* _Instructions to follow_: After the line containing "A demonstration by", copy nothing more; up to and including it, copy every line of the listing exactly from the first, leaving out the pictures.

* _Collected data_:
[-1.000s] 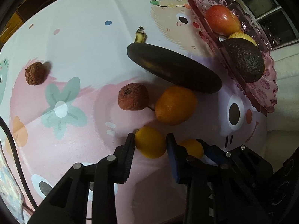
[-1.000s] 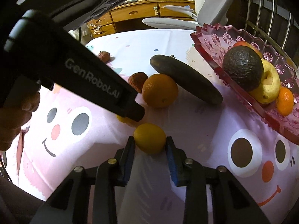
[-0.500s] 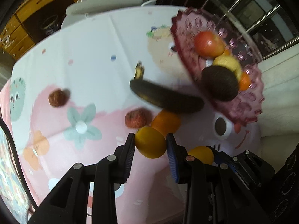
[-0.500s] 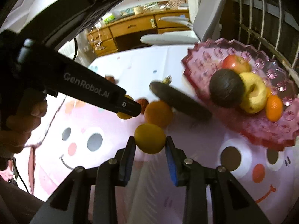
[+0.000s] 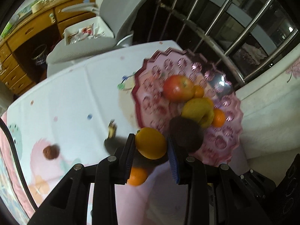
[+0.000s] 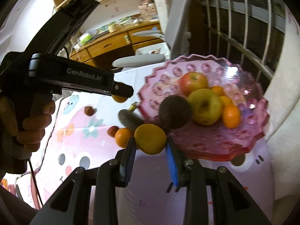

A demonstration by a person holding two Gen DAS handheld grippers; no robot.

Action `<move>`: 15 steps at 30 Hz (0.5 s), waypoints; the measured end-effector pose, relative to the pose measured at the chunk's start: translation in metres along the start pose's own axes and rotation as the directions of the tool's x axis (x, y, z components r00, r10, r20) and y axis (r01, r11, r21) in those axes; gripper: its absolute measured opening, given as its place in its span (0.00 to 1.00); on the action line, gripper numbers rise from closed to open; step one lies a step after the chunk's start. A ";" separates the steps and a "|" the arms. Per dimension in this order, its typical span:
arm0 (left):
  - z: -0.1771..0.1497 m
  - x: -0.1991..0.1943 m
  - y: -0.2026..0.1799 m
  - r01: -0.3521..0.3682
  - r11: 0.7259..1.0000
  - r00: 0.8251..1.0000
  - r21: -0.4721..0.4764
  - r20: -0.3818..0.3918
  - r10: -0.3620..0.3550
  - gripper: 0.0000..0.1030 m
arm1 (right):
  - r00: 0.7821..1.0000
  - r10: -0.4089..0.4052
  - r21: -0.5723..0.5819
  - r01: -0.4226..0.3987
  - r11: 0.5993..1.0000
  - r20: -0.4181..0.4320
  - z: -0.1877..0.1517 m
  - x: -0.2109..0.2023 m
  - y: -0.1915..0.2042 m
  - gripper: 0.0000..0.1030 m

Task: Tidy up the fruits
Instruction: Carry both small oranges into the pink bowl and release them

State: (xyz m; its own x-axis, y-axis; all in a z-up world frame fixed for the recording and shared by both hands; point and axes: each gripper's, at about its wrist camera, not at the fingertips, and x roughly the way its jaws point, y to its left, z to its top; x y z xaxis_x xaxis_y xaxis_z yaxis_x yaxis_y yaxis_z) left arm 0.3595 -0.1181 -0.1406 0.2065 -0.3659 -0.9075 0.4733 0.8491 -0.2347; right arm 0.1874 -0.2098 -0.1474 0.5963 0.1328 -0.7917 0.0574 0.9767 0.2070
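Each gripper pinches a small yellow-orange citrus: the left gripper (image 5: 151,143) its left citrus (image 5: 151,142), the right gripper (image 6: 150,140) its right citrus (image 6: 150,138). The pink fruit dish (image 6: 249,131) lies just ahead and right of both, nearer the right one.

In the left wrist view the dark long fruit (image 5: 112,144) is mostly hidden behind the left gripper (image 5: 151,146); only a blurred end and its stub show. An orange (image 5: 136,176) on the desk (image 5: 71,97) peeks out below the jaws, partly covered. The whole view is smeared by motion, so the pink bowl (image 5: 232,131) pattern is soft. In the right wrist view the small yellow fruit (image 6: 119,99) is largely hidden by the other gripper's finger, and the hand (image 6: 28,123) is cut by the left edge.
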 end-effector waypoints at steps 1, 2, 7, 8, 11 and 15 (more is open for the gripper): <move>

* _Answer_:
[-1.000s] 
[-1.000s] 
[-0.500s] 
[-0.500s] 
[+0.000s] 
[+0.000s] 

A demonstration by a person holding two Gen DAS handheld grippers; no robot.

Whatever the exercise asked has now been answered.